Bucket Hard out of Memory Error - Eviction bottleneck?


In the last few days I’ve been experiencing a strange problem.
I am using CB Server 4.0 with a full-eviction bucket.

For some reason, occasionally one or another server will run into the ‘Hard OoM’ error.
At these points, I’ve noticed that the memcached process is using the full amount of memory that the data service has been allocated.

Once it reaches this state, it never leaves it, regardless of the system load.
The only way to fix it is to manually restart the memcached process (which does work).

Therefore, I suspected that we were writing new documents faster than we could evict them; however, the disk throughput is very low (10s-100s KBs per second) compared to the potential disk throughput (AWS SSDs which are striped together). Furthermore, the disk and replication queues and not significantly high (they tend to spike and return to 0 quite quickly).

I’m wondering what could be cause of this, is there a known bug in 4.0 that can cause such an issue?

Also, as more evidence, we didn’t have this problem until we started building GSI indexes; however the issue crops up on machines which DON’T contain an index.

Image below shows vbucket status at the time for the affected node.

looking at your screenshot, you seem to be missing vbuckets. You need to have 1024 vbucket both for active and replica side or are you running some special configuration in production?

Oh this screenshot was for a single server node and there are 3 nodes, so for the whole bucket there are 1024 vBuckets

I’m wondering if, since this didn’t start occurring until after trying to build GSI indexes it might be related to this:

The first time I tried to build a primary index, it required significantly more space than I expected and failed.
Now the cluster is in a strange state, where on one node a N1QL query on ‘system:indexes’ returns a single index in the ‘pending’ state (which doesn’t show up in the admin ui), but querying from the other nodes results in an empty result set (I determined this by using cbq and changing the --engine option to point to different hosts in the cluster).

Edit: I realized this symptom was due to caching in the cbq-engine; after restarting that process on each node the inconsistency disappeared.
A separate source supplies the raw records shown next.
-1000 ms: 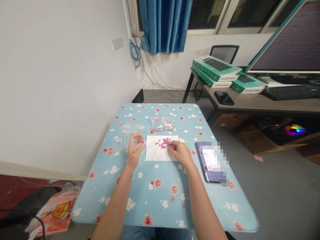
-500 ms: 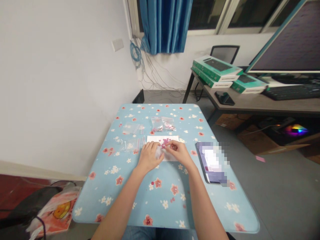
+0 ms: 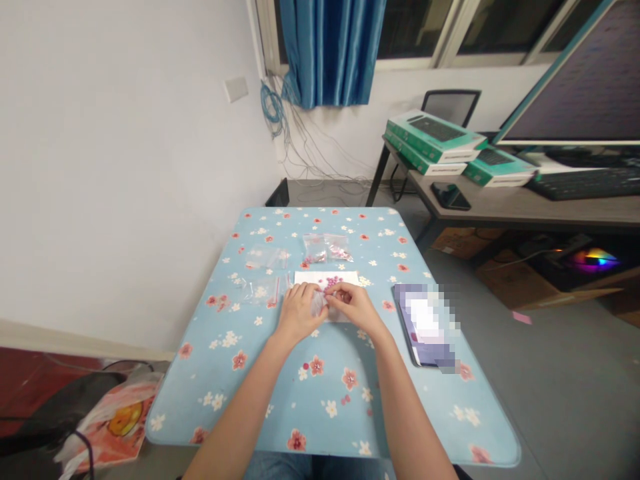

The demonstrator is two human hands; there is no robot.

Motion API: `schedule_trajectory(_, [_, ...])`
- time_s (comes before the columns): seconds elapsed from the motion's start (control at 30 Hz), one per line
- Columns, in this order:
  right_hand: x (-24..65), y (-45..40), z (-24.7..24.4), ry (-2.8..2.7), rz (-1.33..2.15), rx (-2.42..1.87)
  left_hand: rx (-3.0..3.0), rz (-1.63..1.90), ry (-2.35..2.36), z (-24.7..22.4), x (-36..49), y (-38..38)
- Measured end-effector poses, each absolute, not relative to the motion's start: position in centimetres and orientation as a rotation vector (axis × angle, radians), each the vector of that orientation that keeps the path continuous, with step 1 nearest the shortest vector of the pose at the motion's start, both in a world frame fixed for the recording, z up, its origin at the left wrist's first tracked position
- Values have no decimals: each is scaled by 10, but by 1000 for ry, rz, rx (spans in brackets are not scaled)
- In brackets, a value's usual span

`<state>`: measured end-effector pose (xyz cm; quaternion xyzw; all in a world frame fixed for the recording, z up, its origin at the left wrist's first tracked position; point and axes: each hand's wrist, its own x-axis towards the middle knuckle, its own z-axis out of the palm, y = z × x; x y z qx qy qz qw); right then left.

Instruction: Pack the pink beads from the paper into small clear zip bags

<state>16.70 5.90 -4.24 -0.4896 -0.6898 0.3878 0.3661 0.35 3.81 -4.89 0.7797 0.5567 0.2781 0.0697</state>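
My left hand (image 3: 299,311) is closed on a small clear bag (image 3: 318,305) over a white sheet (image 3: 305,276). The fingertips of my right hand (image 3: 353,305) are pinched at the bag's opening, close to my left fingers; anything between them is too small to make out. Several small pink-purple beads (image 3: 334,281) lie on the sheet just beyond my fingers. Behind the sheet are two clear bags with pink pieces, one at the left (image 3: 315,249) and one at the right (image 3: 339,248). More clear bags (image 3: 261,291) lie to the left.
A tablet (image 3: 425,327), partly pixelated, lies at the right of the flowered table (image 3: 220,400). Beyond it, a desk (image 3: 500,208) holds green keyboard boxes (image 3: 435,137), a phone (image 3: 451,196) and a monitor (image 3: 580,87). A plastic bag (image 3: 117,423) is on the floor at left.
My right fingertips have moved slightly left and down, from the beads to the mouth of the small bag. My left hand has stayed nearly still.
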Motion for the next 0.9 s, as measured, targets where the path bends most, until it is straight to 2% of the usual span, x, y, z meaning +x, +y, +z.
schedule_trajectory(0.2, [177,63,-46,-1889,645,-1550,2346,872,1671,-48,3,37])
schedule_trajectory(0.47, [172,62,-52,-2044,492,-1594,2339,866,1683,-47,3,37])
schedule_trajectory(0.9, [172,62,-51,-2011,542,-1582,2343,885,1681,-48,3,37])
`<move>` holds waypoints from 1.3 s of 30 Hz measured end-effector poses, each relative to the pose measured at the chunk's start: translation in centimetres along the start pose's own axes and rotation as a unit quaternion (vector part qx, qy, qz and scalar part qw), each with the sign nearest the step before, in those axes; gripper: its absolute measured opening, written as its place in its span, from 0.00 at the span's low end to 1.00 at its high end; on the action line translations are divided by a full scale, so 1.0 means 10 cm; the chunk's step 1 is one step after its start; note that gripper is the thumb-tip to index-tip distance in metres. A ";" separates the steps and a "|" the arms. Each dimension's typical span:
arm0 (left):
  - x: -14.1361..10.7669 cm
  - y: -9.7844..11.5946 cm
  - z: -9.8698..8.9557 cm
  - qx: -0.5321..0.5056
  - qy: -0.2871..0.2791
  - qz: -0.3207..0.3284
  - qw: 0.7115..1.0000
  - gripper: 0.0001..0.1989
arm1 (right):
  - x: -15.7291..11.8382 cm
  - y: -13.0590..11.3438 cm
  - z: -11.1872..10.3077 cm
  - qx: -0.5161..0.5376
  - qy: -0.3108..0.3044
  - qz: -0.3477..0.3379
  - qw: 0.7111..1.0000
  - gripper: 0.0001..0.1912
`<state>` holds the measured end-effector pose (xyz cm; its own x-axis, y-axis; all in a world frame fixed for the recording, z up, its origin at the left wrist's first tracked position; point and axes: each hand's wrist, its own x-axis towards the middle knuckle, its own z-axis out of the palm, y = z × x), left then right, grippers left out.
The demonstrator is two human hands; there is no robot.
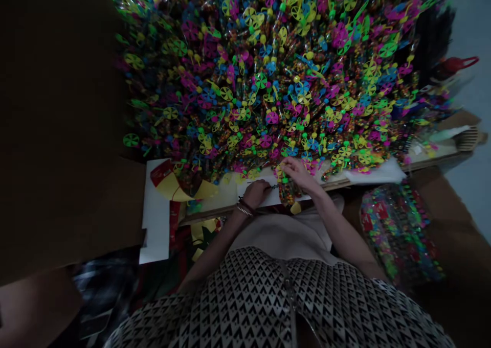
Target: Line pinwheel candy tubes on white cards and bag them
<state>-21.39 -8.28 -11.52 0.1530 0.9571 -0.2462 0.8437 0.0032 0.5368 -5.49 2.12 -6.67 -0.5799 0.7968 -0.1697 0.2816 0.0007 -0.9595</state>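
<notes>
My right hand [298, 173] is closed, pinching the yellow and green top of some candy-filled toy tubes [286, 192] at the table's near edge. The tubes are clear, with small orange and multicoloured balls inside, and hang down toward my lap. Just left of them, my left hand [258, 192] rests low over a white surface, its fingers curled together. A thin dark strip [273, 186] pokes out at its fingertips; the dim light hides its exact kind. Bracelets circle that wrist. Beyond both hands rises a large heap of similar tubes [264, 97] with pink, yellow, green and blue pinwheel tops.
A big cardboard box [69, 133] stands at left. Red and yellow card pieces [169, 182] lie near the left table edge. Bagged tubes [395, 230] sit in a carton at lower right. A red-handled item [456, 64] is at far right. Another person's arm [38, 307] shows at lower left.
</notes>
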 end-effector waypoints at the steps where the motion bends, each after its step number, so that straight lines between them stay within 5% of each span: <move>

So that seems unrelated to the above issue

I think the underlying reason was a system out of memory error.

The indexer process was using way more memory than I expected.
Despite only allocating 256MB for the indexer it was using ~3-3.5GB of RAM.

In addition the projectors were using about 1.2 GB of RAM.

Is there a good method for predicting how much RAM the projector and indexer processes actually use in practice?
Or is soak testing and profiling the only way?

I found another ticket which points to exactly the same issue occurring in the past:

However, it seemed that was resolved as part of this ticket: https://issues.couchbase.com/browse/MB-12451

Are there any other known memory leaks to look out for? Could it be due to some interaction between the projector and the memcached process (since this only started happening after enabling indexing)?